O professor da Universidade Federal Rural do Rio de Janeiro (UFRRJ) Francisco Gerson
Araújo, que possui doutorado em Environmental Health Sciences - University of London (1992), também demonstrou preocupação com relação à elevação da temperatura da água da baía e outros efeitos danosos. Ele alertou para o alto risco de as termelétricas afetarem a vida marinha e provocarem migrações de peixes. O especialista também salientou o fato de já ser preocupante a baixa renovação de água em alguns pontos da baía, o que pode se agravar com a ancoragem das usinas flutuantes e outras instalações. “Vai haver perda de biodiversidade da baía, perda de espécies, vai ter impacto na pesca artesanal, as comunidades tradicionais vão sofrer, mas também será afetada a pesca esportiva, por lazer. Se o ambiente é ruim, os organismos que vivem naquele ambiente sofrem e o homem que vive em contato com esse ambiente vai sofrer. Na minha visão tudo será alterado”, alerta o pesquisador.
A professora de Geografia da UERJ Catia Antonia da Silva não só criticou a falta de Estudo de Impacto Ambiental para o projeto como fez observações sobre a necessidade de mudanças nos critérios utilizados nesses licenciamentos. Segundo ela, a região já sofre com o impacto de diversos projetos e o poder público tende a não avaliá-los em conjunto, o que seria mais correto. Ela citou a expansão do Porto de Itaguaí, a construção do gasoduto do pré-sal, entre outros. Junto com as usinas, as condições de navegabilidade e até fatores de Segurança Nacional podem ser afetados. "É preciso fazer uma avaliação global dos processos cumulativos da Baía de Sepetiba. Ter isso como um documento. Temos um conjunto de dados muito fragmentados e queremos juntar para uma melhor governança ambiental”, salientou a pesquisadora.

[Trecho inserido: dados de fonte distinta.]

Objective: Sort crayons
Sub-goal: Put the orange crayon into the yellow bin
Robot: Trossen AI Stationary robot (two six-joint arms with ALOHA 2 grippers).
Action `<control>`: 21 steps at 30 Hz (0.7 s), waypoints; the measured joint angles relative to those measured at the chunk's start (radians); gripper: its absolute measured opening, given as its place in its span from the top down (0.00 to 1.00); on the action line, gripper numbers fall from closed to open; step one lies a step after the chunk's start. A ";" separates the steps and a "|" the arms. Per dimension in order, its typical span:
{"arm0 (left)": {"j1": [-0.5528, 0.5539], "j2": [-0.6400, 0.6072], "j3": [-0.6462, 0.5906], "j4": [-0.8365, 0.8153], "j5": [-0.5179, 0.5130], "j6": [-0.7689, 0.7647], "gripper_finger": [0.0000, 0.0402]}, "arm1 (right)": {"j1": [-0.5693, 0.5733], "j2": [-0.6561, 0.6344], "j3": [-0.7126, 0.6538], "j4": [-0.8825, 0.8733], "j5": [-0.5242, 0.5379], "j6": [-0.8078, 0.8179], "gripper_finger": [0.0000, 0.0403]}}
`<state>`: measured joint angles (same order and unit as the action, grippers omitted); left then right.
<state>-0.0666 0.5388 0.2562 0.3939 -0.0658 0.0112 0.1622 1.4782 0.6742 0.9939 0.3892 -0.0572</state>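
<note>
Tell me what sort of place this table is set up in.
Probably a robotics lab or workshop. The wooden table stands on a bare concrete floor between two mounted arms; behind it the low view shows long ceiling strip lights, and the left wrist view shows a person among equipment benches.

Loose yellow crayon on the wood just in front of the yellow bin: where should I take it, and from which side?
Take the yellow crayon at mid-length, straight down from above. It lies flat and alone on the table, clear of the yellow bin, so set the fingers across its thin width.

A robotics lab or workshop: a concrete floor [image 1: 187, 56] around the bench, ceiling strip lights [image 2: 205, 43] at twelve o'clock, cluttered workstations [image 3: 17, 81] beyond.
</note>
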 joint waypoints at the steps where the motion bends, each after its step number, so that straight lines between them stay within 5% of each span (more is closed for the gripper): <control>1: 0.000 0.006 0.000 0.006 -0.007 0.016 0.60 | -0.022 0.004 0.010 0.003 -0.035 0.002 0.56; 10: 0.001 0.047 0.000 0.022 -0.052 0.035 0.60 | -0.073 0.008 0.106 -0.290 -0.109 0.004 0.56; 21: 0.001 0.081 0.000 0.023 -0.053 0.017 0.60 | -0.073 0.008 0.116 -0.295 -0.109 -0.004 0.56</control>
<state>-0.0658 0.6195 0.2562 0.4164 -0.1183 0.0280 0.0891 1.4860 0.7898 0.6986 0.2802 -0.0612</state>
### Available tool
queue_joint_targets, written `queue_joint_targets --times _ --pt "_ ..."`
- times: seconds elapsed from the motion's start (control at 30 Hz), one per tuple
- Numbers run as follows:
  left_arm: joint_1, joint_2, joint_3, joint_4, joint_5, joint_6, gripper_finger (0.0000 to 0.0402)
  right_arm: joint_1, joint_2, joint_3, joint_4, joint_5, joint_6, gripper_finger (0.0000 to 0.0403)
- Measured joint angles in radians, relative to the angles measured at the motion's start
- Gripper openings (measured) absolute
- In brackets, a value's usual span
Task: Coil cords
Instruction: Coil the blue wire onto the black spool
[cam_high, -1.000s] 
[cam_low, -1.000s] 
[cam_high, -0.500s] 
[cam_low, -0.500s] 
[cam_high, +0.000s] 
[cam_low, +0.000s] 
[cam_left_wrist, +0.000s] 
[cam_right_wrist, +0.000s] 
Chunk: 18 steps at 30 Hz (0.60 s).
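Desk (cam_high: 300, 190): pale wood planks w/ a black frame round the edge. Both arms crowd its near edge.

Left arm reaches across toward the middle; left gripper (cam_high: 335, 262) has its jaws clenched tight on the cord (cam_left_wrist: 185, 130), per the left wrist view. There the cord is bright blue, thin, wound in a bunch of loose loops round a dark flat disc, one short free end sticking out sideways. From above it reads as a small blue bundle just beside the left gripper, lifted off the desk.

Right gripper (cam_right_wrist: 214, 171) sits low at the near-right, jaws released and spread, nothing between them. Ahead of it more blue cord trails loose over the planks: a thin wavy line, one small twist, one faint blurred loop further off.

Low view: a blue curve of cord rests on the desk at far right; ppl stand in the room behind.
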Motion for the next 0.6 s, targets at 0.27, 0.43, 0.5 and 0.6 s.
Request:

Nas considerações finais, os chefes da Divisões Técnicas que participaram do evento elogiaram os palestrantes e agradeceram as contribuições dadas ao debate. O chefe da Divisão de Recursos Naturais Renováveis (DRNR), Ibá dos Santos Silva, ressaltou que o Clube também tem interesse na questão pela proximidade da Sede Campestre de Guaratiba com o empreendimento, e demonstrou preocupação com os impactos ambientais e sociais do projeto, defendendo novos debates sobre o tema. “Por mais estratégico que seja um empreendimento, tem que ter o Estudo de Impacto Ambiental”, defendeu ele.
Abílio Valério Tozini, chefe da Divisão de Engenharia do Ambiente (DEA), fez duras críticas ao processo de licenciamento do projeto e à decisão do CECA (Conselho Estadual de Controle Ambiental) de liberar a instalação das termelétricas. “Eu, como engenheiro, me sinto envergonhado que determinadas instituições da engenharia afiancem e deem voto para rasgar a legislação ambiental brasileira. Quando a CECA aprovou não fazer o EIA-RIMA, ela aprovou rasgar a legislação”, ressaltou Tozini.